Idlers may indulge a fond conceit of their abilities, because they are untried; but the earnest worker soon learns his own weakness. If you seek humility, try hard work; if you would know your nothingness, attempt some great thing for Jesus. If you would feel how utterly powerless you are apart from the living God, attempt especially the great work of proclaiming the unsearchable riches of Christ, and you will know, as you never knew before, what a weak unworthy thing you are. Although the apostle thus knew and confessed his weakness, he was never perplexed as to the subject of his ministry. From his first sermon to his last, Paul preached Christ, and nothing but Christ. He lifted up the cross, and extolled the Son of God who bled thereon. Follow his example in all your personal efforts to spread the glad tidings of salvation, and let "Christ and him crucified" be your ever recurring theme.

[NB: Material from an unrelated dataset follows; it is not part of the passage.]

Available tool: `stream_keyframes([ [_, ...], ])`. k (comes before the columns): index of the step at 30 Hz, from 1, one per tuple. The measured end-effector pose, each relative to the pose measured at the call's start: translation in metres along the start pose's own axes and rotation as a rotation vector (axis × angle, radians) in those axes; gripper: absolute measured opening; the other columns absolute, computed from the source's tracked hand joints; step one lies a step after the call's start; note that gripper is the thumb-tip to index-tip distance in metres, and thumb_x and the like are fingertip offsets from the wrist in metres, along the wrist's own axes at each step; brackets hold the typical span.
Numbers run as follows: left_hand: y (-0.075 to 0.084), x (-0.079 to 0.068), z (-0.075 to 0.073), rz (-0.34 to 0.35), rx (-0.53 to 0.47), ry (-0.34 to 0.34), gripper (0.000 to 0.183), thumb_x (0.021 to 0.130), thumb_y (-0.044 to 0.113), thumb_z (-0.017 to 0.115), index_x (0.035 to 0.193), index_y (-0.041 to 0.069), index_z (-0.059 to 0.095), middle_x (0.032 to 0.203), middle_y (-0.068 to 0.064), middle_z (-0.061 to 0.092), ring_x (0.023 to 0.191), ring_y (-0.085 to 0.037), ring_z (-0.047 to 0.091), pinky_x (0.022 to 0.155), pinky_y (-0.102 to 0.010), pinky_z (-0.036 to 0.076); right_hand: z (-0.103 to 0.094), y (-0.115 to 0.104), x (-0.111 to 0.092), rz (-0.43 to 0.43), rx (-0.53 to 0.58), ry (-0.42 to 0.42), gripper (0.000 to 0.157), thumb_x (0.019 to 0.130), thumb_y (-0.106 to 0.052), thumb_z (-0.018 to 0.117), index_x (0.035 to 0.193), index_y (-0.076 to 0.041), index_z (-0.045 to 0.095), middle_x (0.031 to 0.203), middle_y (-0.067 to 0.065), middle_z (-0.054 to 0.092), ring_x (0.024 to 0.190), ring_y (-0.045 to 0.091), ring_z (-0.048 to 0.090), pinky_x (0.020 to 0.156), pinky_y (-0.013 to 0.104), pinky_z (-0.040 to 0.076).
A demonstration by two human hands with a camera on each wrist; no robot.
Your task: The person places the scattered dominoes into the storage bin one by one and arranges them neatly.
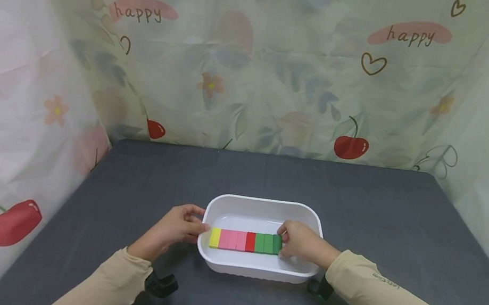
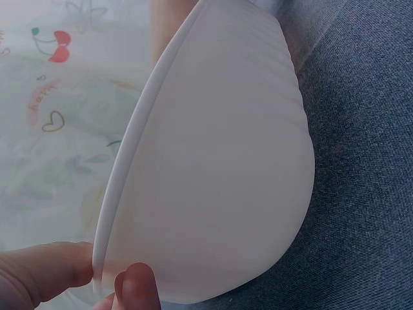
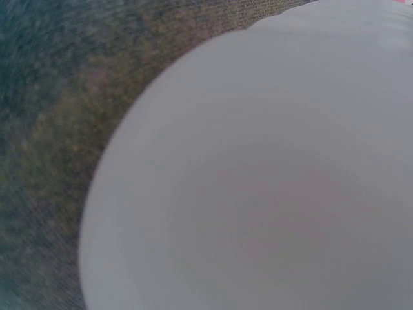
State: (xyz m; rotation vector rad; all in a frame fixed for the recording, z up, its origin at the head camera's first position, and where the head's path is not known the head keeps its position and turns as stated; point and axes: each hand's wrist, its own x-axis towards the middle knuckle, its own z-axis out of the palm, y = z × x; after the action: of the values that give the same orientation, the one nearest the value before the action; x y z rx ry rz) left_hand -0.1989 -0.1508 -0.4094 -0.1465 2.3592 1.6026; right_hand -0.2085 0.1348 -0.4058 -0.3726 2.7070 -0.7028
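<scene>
A white plastic tub [image 1: 253, 272] stands on the dark table, and a straight row of small flat blocks lies inside it. From left to right the row runs from a yellow block [image 1: 214, 237] through several pink blocks [image 1: 232, 240] and a red block [image 1: 250, 242] to several green blocks [image 1: 264, 244]. My left hand [image 1: 176, 226] pinches the tub's left rim, with thumb and finger on either side of it in the left wrist view. Reaching over the right side, my right hand [image 1: 304, 242] grips the end green block [image 1: 277, 243] between thumb and fingers. In the right wrist view the tub's wall hides that hand.
Dark cloth covers the table [image 1: 163, 171] around the tub. Behind and at both sides hangs a pale curtain [image 1: 261, 80] printed with cherries and hearts. Black wrist straps [image 1: 161, 285] sit below the sleeves, close to the tabletop.
</scene>
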Motion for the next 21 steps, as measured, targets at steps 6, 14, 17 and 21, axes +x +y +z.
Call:
stream_keyframes([
  [6,-0.0002,0.0006,0.0006,-0.011,-0.002,0.004,0.043,0.084,0.009,0.074,0.123,-0.001,0.056,0.092,-0.014,0.065,0.076,-0.018,0.065,0.072,-0.036,0.059,-0.0003,0.001,-0.0008,-0.02,0.012,-0.002,0.042,0.067,0.003,0.078,0.105,0.004,0.062,0.085,0.006,0.057,0.08,0.017,0.052,0.077,0.031,0.047],
  [14,0.0003,-0.0004,0.0,-0.014,-0.001,0.004,0.045,0.084,0.012,0.075,0.124,0.0,0.056,0.092,-0.013,0.065,0.076,-0.017,0.064,0.074,-0.036,0.059,0.0004,0.0012,0.0003,-0.007,0.013,-0.005,0.043,0.067,0.002,0.079,0.106,0.004,0.062,0.085,0.006,0.057,0.08,0.017,0.052,0.077,0.032,0.047],
  [17,0.0002,-0.0004,-0.0002,-0.011,-0.001,0.002,0.045,0.084,0.012,0.075,0.123,0.0,0.057,0.092,-0.014,0.064,0.076,-0.017,0.064,0.074,-0.036,0.059,0.0006,0.002,0.0006,-0.004,0.017,-0.002,0.044,0.067,0.001,0.08,0.107,0.004,0.062,0.085,0.006,0.058,0.081,0.017,0.053,0.078,0.033,0.048],
  [21,0.0001,0.0001,0.0002,-0.011,0.0,0.002,0.044,0.084,0.011,0.075,0.123,0.0,0.057,0.095,-0.014,0.066,0.079,-0.019,0.065,0.074,-0.036,0.059,0.0006,0.0036,0.001,0.007,0.033,0.007,0.046,0.068,-0.001,0.08,0.11,0.003,0.061,0.088,0.006,0.059,0.083,0.018,0.054,0.079,0.033,0.048],
])
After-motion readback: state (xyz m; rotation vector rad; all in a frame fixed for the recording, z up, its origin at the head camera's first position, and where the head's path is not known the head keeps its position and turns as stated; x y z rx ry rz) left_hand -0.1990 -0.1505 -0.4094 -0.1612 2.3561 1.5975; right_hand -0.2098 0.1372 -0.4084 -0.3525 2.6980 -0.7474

Charles Spurgeon, in Morning and Evening, for March 2nd. 

Wednesday, March 02, 2016

Dissecting the recipe instead of feeding the family

From a footnote in Dale Ralph Davis' No Falling Words, page 167. 

Simplicity is, in my book, a plus; the more complicated an explanatory critical theory becomes, the less probability it holds of being correct, since every additional element inserts new (frequently uncheckable) variables into the problem. Multiplying the variables in a theory multiplies the uncertainty of their (all) describing the true course of events. Whether for a book or a chapter, the customary critical proposals inspire less confidence than a naive one. For chapter 22 [of Joshua], someone will hold we have a Gilgal tradition and a Shiloh tradition - these may have been in conflict originally. Of course, a Deuteronomic editor contributes his material, and a Priestly hand adds his touches - nor must we forget another post-exilic redactor (cf. the commentaries by Gray and Soggin on Joshua 22), Someone else will speculate differently. There are no controls; it is sheer guesswork. What's more, it seldom makes any difference (except to place question marks after the reliability of Scripture).

The real problem with such bloodless speculation is that, after having done it, its practitioners strangely enough do not bother to tell us what their literary monstrosity has to say to the flock of God. The problem with most commentaries of such genre is that they can in no way nourish the church in godliness. Do they provide technical help - linguistic, archaeological? Yes. But to them the Scripture is not warm. It is an artifact from the past, not an oracle from God. Nor should they wonder if the church finds all their furrow-browed, pin-the-tail-on-the-tradition-centre activity next to useless.